BRIEF DESCRIPTION OF THE SEVERAL VIEWS OF THE DRAWINGS

[0007] A more complete appreciation of the disclosure and many of the attendant advantages and features thereof can be readily obtained and understood from the following detailed description with reference to the accompanying drawings, wherein:

[0008] FIG. 1 is a conceptual view for explaining an image of an equirectangular projection (or equidistant cylindrical projection) format;

[0009] FIG. 2 is a block diagram of functional blocks of an image analyzing apparatus according to a first embodiment:

[0010] FIG. 3 is a flowchart illustrating operation executed by the image analyzing apparatus of the first embodiment;

[0011] FIG. 4 is a conceptual view for explaining example processing to be executed by a partial image divider;

[0012] FIGS. 5A and 5B are conceptual views for explaining example processing to be executed by a partial image divider;

[0013] FIG. 6 is a conceptual view for explaining example processing to be executed by an attention-point-likelihood distribution calculator;

[0014] FIGS. 7A and 7B are conceptual views for explaining example processing executed by the partial image divider;

[0015] FIG. 8 is a diagram illustrating a neural network configuration of a feature amount extractor according to a second embodiment;

[0016] FIG. 9 is a diagram illustrating a neural network configuration of a degree-of-importance calculator of the second embodiment;

[0017] FIG. 10 is a diagram illustrating a neural network configuration of the feature amount extractor of the second embodiment;

[0018] FIG. 11 is a diagram illustrating a neural network configuration of an attention-point-likelihood distribution calculator of the second embodiment;

[0019] FIG. 12 is a diagram illustrating a neural network configuration of the attention point calculator of the second embodiment;

[0020] FIG. 13 is a diagram illustrating a neural network configuration of the second embodiment;

[0021] FIG. 14 is a diagram illustrating a neural network configuration of the second embodiment; and

[0022] FIG. 15 is a schematic block diagram illustrating a hardware configuration of an image analyzing apparatus according to an embodiment.
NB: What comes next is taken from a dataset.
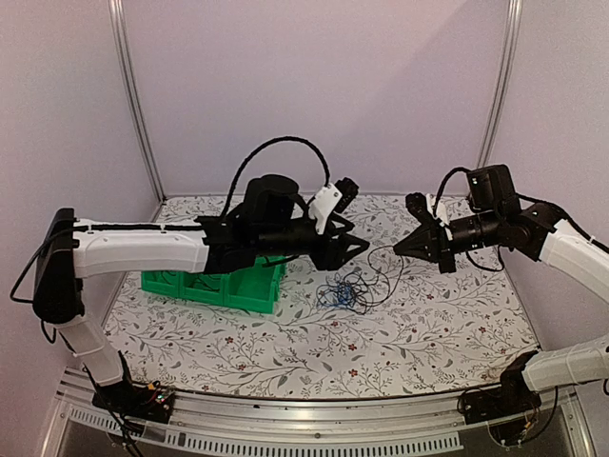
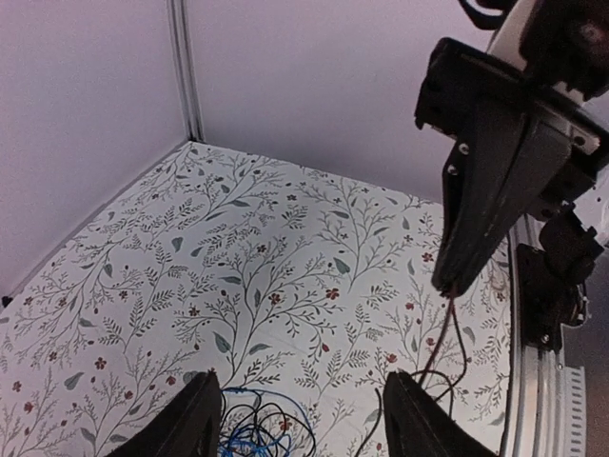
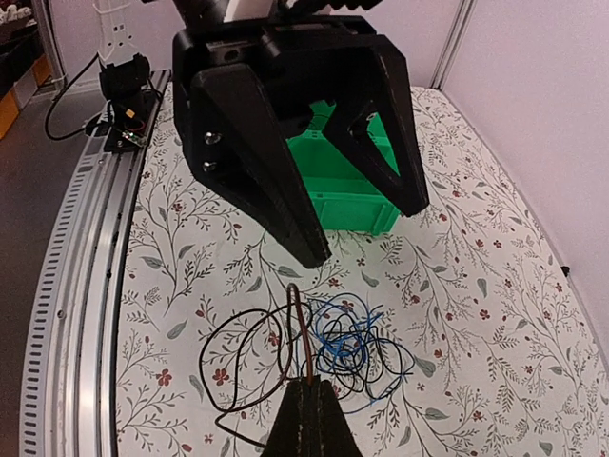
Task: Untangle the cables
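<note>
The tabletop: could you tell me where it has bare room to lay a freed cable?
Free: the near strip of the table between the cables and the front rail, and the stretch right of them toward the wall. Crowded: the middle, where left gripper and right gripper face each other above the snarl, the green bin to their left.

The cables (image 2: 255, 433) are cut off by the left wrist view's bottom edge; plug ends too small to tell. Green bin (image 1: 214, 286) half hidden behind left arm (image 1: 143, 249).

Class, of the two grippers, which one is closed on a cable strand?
The right gripper: it pinches a dark strand of the cables, whereas the left gripper hangs wide open, holding nothing.
</note>
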Available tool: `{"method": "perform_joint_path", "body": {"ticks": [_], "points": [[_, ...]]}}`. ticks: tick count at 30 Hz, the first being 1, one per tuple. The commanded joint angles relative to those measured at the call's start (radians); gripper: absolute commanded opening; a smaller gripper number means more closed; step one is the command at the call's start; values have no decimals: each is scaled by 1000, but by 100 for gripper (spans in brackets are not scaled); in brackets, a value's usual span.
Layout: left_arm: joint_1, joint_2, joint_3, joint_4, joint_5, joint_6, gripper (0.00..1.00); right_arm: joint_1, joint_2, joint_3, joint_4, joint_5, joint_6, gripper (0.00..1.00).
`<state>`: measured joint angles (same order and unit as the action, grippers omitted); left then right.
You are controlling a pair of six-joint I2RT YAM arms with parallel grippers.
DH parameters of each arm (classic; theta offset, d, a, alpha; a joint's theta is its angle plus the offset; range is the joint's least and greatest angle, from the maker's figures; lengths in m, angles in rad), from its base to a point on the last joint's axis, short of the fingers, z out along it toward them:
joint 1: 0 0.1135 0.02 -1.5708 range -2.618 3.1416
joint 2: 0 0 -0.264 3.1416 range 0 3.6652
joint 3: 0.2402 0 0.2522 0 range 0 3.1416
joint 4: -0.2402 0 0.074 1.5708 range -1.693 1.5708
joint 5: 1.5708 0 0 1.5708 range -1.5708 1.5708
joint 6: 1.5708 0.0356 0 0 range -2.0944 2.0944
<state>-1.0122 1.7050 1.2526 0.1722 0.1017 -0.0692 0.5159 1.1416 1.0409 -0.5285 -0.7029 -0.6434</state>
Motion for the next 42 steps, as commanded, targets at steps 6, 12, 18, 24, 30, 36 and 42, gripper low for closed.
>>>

[0023] The accompanying drawings are intended to depict embodiments of the present invention and should not be interpreted to limit the scope thereof. The accompanying drawings are not to be considered as drawn to scale unless explicitly noted.

DETAILED DESCRIPTION

[0024] The terminology used herein is for the purpose of describing particular embodiments only and is not intended to be limiting of the present invention. As used herein, the singular forms "a", "an" and "the" are intended to include the plural forms as well, unless the context clearly indicates otherwise.

[0025] In describing embodiments illustrated in the drawings, specific terminology is employed for the sake of clarity. However, the disclosure of this specification is not intended to be limited to the specific terminology so selected and it is to be understood that each specific element includes all technical equivalents that have a similar function, operate in a similar manner, and achieve a similar result.

[0026] Embodiments of the present invention will be described below, but these embodiments do not intend to limit the present invention. In the accompanying drawings used in the following description, the same reference signs will be given to common elements whose description will not be repeated as appropriate.

[0027] According to an embodiment of the present invention, an image analyzing apparatus includes a feature to extract a region of interest from an input image. More particularly, the image analyzing apparatus estimates an attention point (a point in the region of interest or a center of gravity of the region of interest). Before describing the image analyzing apparatus of the present embodiment, a region-of-interest extracting technique of the background art is descried, which is not capable of extracting the region of interest accurately for an ultrawide image. The ultrawide image is an image taken by a fish-eye camera having an angle of view of more than 180 degrees or an omnidirectional camera capable of shooting all directions over 360 degrees.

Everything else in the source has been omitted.